----- Collected data -----

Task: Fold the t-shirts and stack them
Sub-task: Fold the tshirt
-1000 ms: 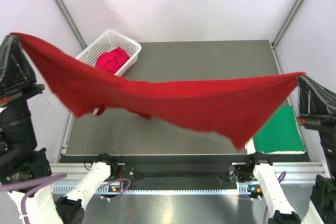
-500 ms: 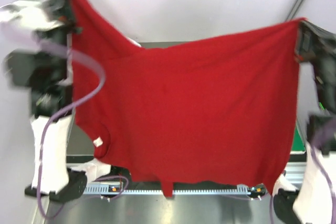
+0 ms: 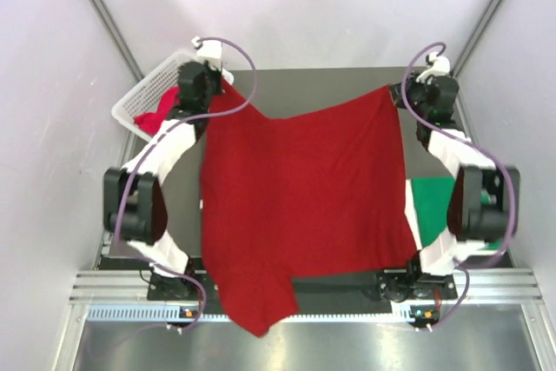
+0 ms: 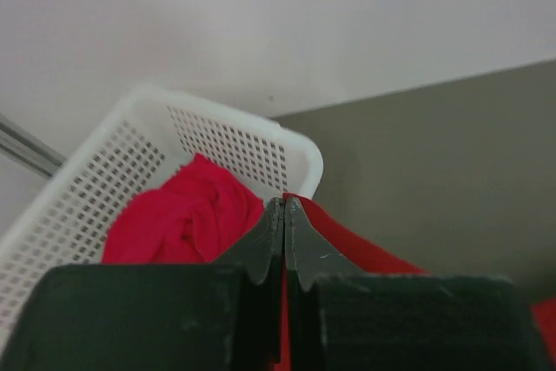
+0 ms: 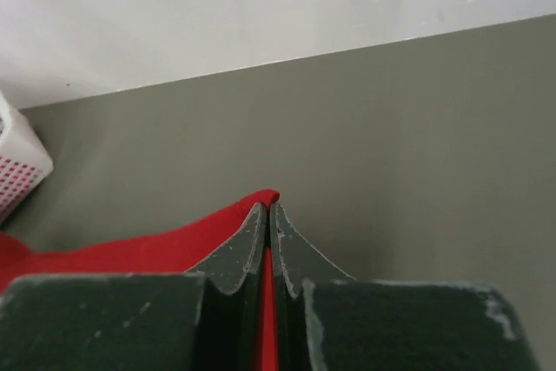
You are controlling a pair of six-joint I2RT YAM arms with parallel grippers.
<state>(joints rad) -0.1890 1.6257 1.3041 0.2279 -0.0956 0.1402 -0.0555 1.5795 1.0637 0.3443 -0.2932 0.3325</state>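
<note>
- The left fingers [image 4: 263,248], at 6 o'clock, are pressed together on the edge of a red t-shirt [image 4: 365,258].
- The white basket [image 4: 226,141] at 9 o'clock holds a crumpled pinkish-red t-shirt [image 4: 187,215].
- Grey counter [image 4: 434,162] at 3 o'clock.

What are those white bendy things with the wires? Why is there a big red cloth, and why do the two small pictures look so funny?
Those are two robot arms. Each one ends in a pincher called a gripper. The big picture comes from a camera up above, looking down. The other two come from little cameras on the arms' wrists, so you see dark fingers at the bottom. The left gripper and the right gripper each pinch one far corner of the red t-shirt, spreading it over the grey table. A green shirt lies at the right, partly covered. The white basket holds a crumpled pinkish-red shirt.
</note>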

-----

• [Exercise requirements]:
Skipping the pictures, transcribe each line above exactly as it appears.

• [The answer]:
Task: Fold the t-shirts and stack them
Sub-task: Fold the tshirt
-1000 ms: 
-500 ms: 
+0 ms: 
+0 ms: 
+0 ms: 
You are controlling a pair of six-joint I2RT YAM arms with parallel grippers.
<state>(joints rad) -0.1890 1.6257 1.3041 0.2279 -0.0956 0.1402 -0.0555 1.5795 1.0637 0.3443 -0.2932 0.3325</state>
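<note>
- The left fingers [image 4: 263,248], at 6 o'clock, are pressed together on the edge of a red t-shirt [image 4: 365,258].
- The white basket [image 4: 226,141] at 9 o'clock holds a crumpled pinkish-red t-shirt [image 4: 187,215].
- Grey counter [image 4: 434,162] at 3 o'clock.

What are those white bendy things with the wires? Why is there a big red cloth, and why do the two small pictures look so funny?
Those are two robot arms. Each one ends in a pincher called a gripper. The big picture comes from a camera up above, looking down. The other two come from little cameras on the arms' wrists, so you see dark fingers at the bottom. The left gripper and the right gripper each pinch one far corner of the red t-shirt, spreading it over the grey table. A green shirt lies at the right, partly covered. The white basket holds a crumpled pinkish-red shirt.
</note>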

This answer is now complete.